A linguagem publicitária é prenhe de duplos (e triplos!) sentidos.
As frases em apreço integram um conjunto maior de situações, ou previsão de situações, em que a primeira parte difere, e a segunda («Quando esse dia chegar, não lhe fales») se repete, tal como se repete o apelo «Mantém-te original».
No caso da frase que se repete, gramaticalmente, porque a presença de um pronome exige a ocorrência do seu antecedente, ou seja, do nome a que se refere, o pronome lhe reporta-se a, ou substitui, «esse dia».
No entanto, importa ter em conta que, face ao uso que fazemos da nossa língua, existem dois tipos de criatividade:
a) A criatividade linguística, comum a todos nós, que nos permite fazer frases novas nunca antes ditas ou escritas, obedecendo a todas as regras intrínsecas da gramática;
b) A criatividade artística (literária ou publicitária), que vive, muitas vezes, de segundos sentidos, da exploração de aspectos marginais às regras gramaticais. Nem todos conseguem este tipo de efeito.
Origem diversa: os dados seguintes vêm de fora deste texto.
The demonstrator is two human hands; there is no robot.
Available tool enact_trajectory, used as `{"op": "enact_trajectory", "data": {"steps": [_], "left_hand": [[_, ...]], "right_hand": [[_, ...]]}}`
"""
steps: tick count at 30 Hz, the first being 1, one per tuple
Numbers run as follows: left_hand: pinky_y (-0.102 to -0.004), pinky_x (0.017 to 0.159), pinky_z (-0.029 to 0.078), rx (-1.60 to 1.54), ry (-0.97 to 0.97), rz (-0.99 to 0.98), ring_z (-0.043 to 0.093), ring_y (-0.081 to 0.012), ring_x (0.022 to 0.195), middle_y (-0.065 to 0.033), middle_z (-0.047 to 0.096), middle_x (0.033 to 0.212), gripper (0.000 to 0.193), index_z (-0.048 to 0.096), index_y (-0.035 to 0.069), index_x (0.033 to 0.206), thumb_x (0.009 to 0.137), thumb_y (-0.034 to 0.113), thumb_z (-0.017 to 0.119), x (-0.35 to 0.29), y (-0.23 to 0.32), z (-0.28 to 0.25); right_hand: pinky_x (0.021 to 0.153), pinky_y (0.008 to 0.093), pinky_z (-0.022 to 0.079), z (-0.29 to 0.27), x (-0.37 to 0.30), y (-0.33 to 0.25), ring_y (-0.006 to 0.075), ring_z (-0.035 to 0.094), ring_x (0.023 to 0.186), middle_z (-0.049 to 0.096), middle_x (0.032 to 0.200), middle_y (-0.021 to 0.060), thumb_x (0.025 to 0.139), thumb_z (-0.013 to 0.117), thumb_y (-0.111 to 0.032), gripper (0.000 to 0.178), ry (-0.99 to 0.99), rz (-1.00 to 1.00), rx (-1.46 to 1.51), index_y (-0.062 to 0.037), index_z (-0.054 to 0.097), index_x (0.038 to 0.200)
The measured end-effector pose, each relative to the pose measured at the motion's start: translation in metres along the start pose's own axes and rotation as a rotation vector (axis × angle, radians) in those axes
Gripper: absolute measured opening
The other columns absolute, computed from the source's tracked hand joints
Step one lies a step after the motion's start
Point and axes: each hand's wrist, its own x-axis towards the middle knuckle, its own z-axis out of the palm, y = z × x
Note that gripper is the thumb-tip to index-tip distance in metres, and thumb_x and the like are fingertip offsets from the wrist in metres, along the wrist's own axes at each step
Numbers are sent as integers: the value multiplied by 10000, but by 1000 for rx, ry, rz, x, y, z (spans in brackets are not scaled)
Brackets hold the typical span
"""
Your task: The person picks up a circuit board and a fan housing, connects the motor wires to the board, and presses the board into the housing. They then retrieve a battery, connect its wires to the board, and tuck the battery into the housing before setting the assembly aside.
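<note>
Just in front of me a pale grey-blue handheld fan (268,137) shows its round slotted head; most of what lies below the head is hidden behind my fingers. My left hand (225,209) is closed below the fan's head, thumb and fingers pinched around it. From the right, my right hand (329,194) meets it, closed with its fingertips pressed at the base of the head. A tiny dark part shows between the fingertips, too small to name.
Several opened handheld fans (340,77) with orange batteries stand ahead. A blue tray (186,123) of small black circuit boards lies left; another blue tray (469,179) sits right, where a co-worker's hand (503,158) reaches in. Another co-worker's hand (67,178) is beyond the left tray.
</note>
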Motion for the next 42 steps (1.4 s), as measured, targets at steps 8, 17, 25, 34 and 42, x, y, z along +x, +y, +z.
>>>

Nas frases «Um dia vais achar que sair à noite é ir deitar o lixo fora. Quando esse dia chegar, não lhe fales», há recurso aos dois tipos de criatividade. São duas frases correctas do ponto de vista gramatical, ou sintáctico. Do ponto de vista do referente real, ou seja, da realidade a que se reportam, é que surgem interpretações diversas. Literalmente, ou seja, à luz da criatividade linguística, o lhe reporta-se como já referi a «esse dia», único nome existente na frase e susceptível de ser substituído por pronome. No entanto, essa associação é estranha, uma vez que, no mundo real, os dias não são entidades que possam ser interlocutoras numa conversa. Do ponto de vista da criatividade artística, parece-me que a frase «não lhe fales» não pode ser entendida à letra. Antes, importa ter em conta em que situações reais se poderia utilizar uma frase como «não lhe fales». Não falamos a pessoas/entidades com quem não mantemos uma boa relação, ou a pessoas/entidades que não têm nada que ver connosco, com as quais nos não preocupamos e pelas quais nada mudaríamos na nossa vida. Creio que esta seria uma interpretação possível. Não falar aos dias seria, assim, não alterar nada por causa deles, mantendo tudo como anteriormente. Essa ideia é reforçada pela frase «Mantém-te original».